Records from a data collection

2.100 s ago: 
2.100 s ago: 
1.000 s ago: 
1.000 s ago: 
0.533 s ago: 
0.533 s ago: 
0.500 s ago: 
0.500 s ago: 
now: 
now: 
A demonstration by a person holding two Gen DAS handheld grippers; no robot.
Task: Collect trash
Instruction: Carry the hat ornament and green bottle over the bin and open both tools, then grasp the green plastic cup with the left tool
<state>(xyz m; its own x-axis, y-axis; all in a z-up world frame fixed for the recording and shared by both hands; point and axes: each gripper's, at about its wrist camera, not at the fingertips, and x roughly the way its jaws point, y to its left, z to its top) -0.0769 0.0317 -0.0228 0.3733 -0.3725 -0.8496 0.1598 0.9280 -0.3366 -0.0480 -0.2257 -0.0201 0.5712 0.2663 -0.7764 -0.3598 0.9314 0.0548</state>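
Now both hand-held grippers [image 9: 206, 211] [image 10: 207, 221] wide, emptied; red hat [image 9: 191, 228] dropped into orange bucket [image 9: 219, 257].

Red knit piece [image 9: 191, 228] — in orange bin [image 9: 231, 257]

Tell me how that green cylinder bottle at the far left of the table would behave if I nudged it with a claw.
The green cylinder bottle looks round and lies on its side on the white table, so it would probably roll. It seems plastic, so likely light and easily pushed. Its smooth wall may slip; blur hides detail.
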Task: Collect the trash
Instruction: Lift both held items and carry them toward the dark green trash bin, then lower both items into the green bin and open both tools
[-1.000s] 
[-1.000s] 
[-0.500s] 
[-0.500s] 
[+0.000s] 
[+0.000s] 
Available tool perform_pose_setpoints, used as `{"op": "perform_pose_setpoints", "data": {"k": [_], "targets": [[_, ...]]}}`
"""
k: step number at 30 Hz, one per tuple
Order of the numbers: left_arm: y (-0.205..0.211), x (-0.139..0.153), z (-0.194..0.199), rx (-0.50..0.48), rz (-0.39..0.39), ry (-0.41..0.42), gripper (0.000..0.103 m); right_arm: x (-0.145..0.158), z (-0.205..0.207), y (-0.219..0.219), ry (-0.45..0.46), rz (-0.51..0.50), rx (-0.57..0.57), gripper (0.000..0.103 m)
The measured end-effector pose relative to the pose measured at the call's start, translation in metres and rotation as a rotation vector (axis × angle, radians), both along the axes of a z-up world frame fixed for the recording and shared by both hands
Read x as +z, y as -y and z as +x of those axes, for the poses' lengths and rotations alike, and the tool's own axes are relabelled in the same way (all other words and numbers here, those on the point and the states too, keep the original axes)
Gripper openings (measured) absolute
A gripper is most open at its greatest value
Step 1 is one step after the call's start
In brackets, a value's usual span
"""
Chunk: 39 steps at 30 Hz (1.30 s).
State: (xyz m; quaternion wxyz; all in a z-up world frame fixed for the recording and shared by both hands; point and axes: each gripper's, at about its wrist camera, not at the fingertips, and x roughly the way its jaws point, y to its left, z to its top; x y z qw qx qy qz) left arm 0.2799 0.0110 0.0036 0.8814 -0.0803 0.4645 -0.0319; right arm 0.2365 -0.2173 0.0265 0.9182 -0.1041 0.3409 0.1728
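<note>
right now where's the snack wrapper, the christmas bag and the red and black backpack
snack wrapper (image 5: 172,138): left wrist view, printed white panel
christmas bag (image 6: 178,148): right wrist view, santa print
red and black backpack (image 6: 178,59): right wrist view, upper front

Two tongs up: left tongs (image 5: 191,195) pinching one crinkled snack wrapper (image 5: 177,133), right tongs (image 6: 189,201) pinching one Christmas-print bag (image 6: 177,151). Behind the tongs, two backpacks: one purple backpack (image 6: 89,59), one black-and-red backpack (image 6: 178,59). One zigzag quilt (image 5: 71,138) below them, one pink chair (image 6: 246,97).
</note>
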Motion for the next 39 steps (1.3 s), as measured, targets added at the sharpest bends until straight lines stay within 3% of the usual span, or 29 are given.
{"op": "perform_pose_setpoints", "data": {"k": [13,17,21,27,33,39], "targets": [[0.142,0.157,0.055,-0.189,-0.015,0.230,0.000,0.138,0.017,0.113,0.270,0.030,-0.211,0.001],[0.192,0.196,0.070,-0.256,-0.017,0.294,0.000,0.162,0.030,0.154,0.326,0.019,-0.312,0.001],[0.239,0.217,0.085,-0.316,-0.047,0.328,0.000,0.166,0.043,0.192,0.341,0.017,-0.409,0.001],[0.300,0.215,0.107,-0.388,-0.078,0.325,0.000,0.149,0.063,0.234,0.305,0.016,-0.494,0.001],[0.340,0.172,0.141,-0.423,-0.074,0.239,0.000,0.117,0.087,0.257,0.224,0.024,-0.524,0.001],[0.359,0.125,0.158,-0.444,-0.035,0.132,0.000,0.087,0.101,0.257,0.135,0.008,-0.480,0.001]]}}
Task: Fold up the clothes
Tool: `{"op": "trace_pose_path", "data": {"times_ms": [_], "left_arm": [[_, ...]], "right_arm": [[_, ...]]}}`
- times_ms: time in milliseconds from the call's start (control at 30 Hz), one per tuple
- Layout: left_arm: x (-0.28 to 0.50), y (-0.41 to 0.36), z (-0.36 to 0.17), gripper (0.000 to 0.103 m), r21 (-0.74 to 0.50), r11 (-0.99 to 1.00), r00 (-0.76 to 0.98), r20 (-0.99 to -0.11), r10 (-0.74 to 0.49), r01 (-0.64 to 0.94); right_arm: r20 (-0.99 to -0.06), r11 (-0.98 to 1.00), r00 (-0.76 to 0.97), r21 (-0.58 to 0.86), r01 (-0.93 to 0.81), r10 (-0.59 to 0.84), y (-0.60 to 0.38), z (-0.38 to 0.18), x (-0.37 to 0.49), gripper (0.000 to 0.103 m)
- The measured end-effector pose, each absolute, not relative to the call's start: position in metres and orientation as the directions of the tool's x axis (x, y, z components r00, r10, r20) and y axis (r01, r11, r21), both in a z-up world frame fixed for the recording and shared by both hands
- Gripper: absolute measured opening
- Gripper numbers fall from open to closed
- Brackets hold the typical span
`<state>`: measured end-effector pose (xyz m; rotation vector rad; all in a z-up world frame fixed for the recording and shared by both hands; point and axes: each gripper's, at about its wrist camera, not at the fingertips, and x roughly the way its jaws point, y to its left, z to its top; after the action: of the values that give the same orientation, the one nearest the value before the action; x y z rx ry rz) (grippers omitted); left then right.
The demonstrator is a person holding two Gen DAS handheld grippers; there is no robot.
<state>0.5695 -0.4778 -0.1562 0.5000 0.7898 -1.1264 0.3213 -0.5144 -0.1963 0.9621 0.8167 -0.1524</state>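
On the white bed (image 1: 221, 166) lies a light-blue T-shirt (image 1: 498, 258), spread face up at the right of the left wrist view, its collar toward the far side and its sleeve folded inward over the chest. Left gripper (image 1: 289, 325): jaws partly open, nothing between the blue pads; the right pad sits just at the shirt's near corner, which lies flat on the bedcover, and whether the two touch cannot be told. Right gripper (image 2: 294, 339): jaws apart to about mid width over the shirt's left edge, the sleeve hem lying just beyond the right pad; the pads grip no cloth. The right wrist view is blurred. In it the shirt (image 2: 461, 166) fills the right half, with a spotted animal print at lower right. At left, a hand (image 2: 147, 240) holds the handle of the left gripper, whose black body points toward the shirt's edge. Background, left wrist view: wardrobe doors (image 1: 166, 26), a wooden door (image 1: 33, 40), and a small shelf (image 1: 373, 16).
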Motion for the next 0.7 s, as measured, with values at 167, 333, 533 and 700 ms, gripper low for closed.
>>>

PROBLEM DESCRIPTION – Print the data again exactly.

RESPONSE AREA –
2.100 s ago: 
2.100 s ago: 
1.000 s ago: 
1.000 s ago: 
0.533 s ago: 
0.533 s ago: 
0.500 s ago: 
0.500 s ago: 
now: 
now: 
A demonstration by a person holding two Gen DAS handheld grippers; no robot.
Task: Collect trash
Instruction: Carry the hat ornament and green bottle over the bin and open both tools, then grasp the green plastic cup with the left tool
<state>(xyz m; its own x-axis, y-axis; all in a z-up world frame fixed for the recording and shared by both hands; point and axes: each gripper's, at about its wrist camera, not at the fingertips, and x roughly the way its jaws point, y to its left, z to its top) -0.0769 0.0317 -0.0228 0.3733 -0.3725 -0.8496 0.1598 0.9280 -0.3366 -0.0480 -0.2257 -0.0201 0.5712 0.2663 -0.7764 -0.3598 0.9314 0.0548</state>
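Now both hand-held grippers [image 9: 206, 211] [image 10: 207, 221] wide, emptied; red hat [image 9: 191, 228] dropped into orange bucket [image 9: 219, 257].

Red knit piece [image 9: 191, 228] — in orange bin [image 9: 231, 257]

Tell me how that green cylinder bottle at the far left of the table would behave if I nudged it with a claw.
The green cylinder bottle looks round and lies on its side on the white table, so it would probably roll. It seems plastic, so likely light and easily pushed. Its smooth wall may slip; blur hides detail.
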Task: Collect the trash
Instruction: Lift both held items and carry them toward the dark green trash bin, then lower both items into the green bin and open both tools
[-1.000s] 
[-1.000s] 
[-0.500s] 
[-0.500s] 
[+0.000s] 
[+0.000s] 
Available tool perform_pose_setpoints, used as `{"op": "perform_pose_setpoints", "data": {"k": [_], "targets": [[_, ...]]}}`
"""
k: step number at 30 Hz, one per tuple
Order of the numbers: left_arm: y (-0.205..0.211), x (-0.139..0.153), z (-0.194..0.199), rx (-0.50..0.48), rz (-0.39..0.39), ry (-0.41..0.42), gripper (0.000..0.103 m); right_arm: x (-0.145..0.158), z (-0.205..0.207), y (-0.219..0.219), ry (-0.45..0.46), rz (-0.51..0.50), rx (-0.57..0.57), gripper (0.000..0.103 m)
The measured end-effector pose relative to the pose measured at the call's start, translation in metres and rotation as a rotation vector (axis × angle, radians), both along the axes of a z-up world frame fixed for the recording and shared by both hands
Read x as +z, y as -y and z as +x of those axes, for the poses' lengths and rotations alike, and the tool's own axes are relabelled in the same way (all other words and numbers here, those on the point and the states too, keep the original axes)
Gripper openings (measured) absolute
A gripper is most open at its greatest value
Step 1 is one step after the call's start
In brackets, a value's usual span
"""
Chunk: 39 steps at 30 Hz (1.30 s).
State: (xyz m; quaternion wxyz; all in a z-up world frame fixed for the recording and shared by both hands; point and axes: each gripper's, at about its wrist camera, not at the fingertips, and x roughly the way its jaws point, y to its left, z to its top; x y z qw qx qy qz) left arm 0.2799 0.0110 0.0036 0.8814 -0.0803 0.4645 -0.0319; right arm 0.2365 -0.2173 0.0265 0.9182 -0.1041 0.3409 0.1728
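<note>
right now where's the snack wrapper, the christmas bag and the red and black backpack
snack wrapper (image 5: 172,138): left wrist view, printed white panel
christmas bag (image 6: 178,148): right wrist view, santa print
red and black backpack (image 6: 178,59): right wrist view, upper front

Two tongs up: left tongs (image 5: 191,195) pinching one crinkled snack wrapper (image 5: 177,133), right tongs (image 6: 189,201) pinching one Christmas-print bag (image 6: 177,151). Behind the tongs, two backpacks: one purple backpack (image 6: 89,59), one black-and-red backpack (image 6: 178,59). One zigzag quilt (image 5: 71,138) below them, one pink chair (image 6: 246,97).
</note>
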Motion for the next 39 steps (1.3 s), as measured, targets added at the sharpest bends until straight lines stay within 3% of the usual span, or 29 are given.
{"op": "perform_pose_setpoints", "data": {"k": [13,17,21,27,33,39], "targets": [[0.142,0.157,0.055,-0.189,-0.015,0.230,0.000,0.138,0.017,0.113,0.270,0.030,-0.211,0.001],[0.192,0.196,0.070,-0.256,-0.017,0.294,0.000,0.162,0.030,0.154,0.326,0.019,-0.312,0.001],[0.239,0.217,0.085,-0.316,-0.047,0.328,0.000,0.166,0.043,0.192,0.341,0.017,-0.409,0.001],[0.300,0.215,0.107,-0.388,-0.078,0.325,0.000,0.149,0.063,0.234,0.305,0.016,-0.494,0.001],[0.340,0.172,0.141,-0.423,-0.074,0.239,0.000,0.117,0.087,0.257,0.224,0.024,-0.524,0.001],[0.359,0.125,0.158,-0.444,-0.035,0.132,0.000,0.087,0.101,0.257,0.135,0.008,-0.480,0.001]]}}
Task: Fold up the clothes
Tool: `{"op": "trace_pose_path", "data": {"times_ms": [_], "left_arm": [[_, ...]], "right_arm": [[_, ...]]}}`
- times_ms: time in milliseconds from the call's start (control at 30 Hz), one per tuple
- Layout: left_arm: x (-0.28 to 0.50), y (-0.41 to 0.36), z (-0.36 to 0.17), gripper (0.000 to 0.103 m), r21 (-0.74 to 0.50), r11 (-0.99 to 1.00), r00 (-0.76 to 0.98), r20 (-0.99 to -0.11), r10 (-0.74 to 0.49), r01 (-0.64 to 0.94); right_arm: r20 (-0.99 to -0.06), r11 (-0.98 to 1.00), r00 (-0.76 to 0.97), r21 (-0.58 to 0.86), r01 (-0.93 to 0.81), r10 (-0.59 to 0.84), y (-0.60 to 0.38), z (-0.38 to 0.18), x (-0.37 to 0.49), gripper (0.000 to 0.103 m)
- The measured end-effector pose, each absolute, not relative to the call's start: position in metres and orientation as the directions of the tool's x axis (x, y, z components r00, r10, r20) and y axis (r01, r11, r21), both in a z-up world frame fixed for the recording and shared by both hands
- Gripper: absolute measured opening
- Gripper numbers fall from open to closed
- Brackets hold the typical span
`<state>`: measured end-effector pose (xyz m; rotation vector rad; all in a z-up world frame fixed for the recording and shared by both hands; point and axes: each gripper's, at about its wrist camera, not at the fingertips, and x roughly the way its jaws point, y to its left, z to its top; after the action: of the values that give the same orientation, the one nearest the value before the action; x y z rx ry rz) (grippers omitted); left then right.
The demonstrator is a person holding two Gen DAS handheld grippers; there is no robot.
<state>0.5695 -0.4778 -0.1562 0.5000 0.7898 -1.1264 0.3213 -0.5144 -0.1963 0.9621 0.8167 -0.1524</state>
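On the white bed (image 1: 221, 166) lies a light-blue T-shirt (image 1: 498, 258), spread face up at the right of the left wrist view, its collar toward the far side and its sleeve folded inward over the chest. Left gripper (image 1: 289, 325): jaws partly open, nothing between the blue pads; the right pad sits just at the shirt's near corner, which lies flat on the bedcover, and whether the two touch cannot be told. Right gripper (image 2: 294, 339): jaws apart to about mid width over the shirt's left edge, the sleeve hem lying just beyond the right pad; the pads grip no cloth. The right wrist view is blurred. In it the shirt (image 2: 461, 166) fills the right half, with a spotted animal print at lower right. At left, a hand (image 2: 147, 240) holds the handle of the left gripper, whose black body points toward the shirt's edge. Background, left wrist view: wardrobe doors (image 1: 166, 26), a wooden door (image 1: 33, 40), and a small shelf (image 1: 373, 16).
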Motion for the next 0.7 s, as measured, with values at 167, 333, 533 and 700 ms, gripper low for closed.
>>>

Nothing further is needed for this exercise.